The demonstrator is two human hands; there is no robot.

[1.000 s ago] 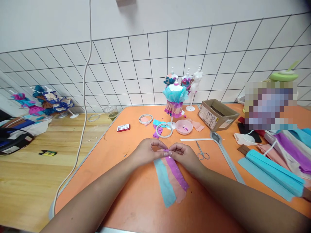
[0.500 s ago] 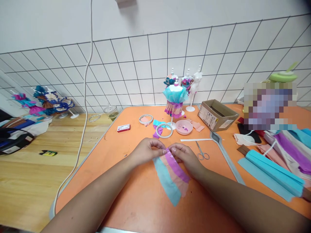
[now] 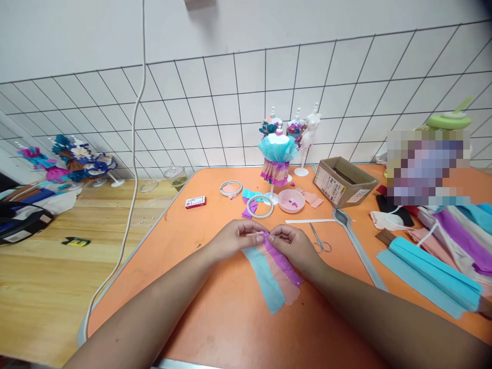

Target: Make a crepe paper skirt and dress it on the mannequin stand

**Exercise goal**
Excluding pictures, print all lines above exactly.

**Task output**
The demonstrator is two human hands; there is no robot.

[1.000 s ago] 
[0.500 s ago] 
[now] 

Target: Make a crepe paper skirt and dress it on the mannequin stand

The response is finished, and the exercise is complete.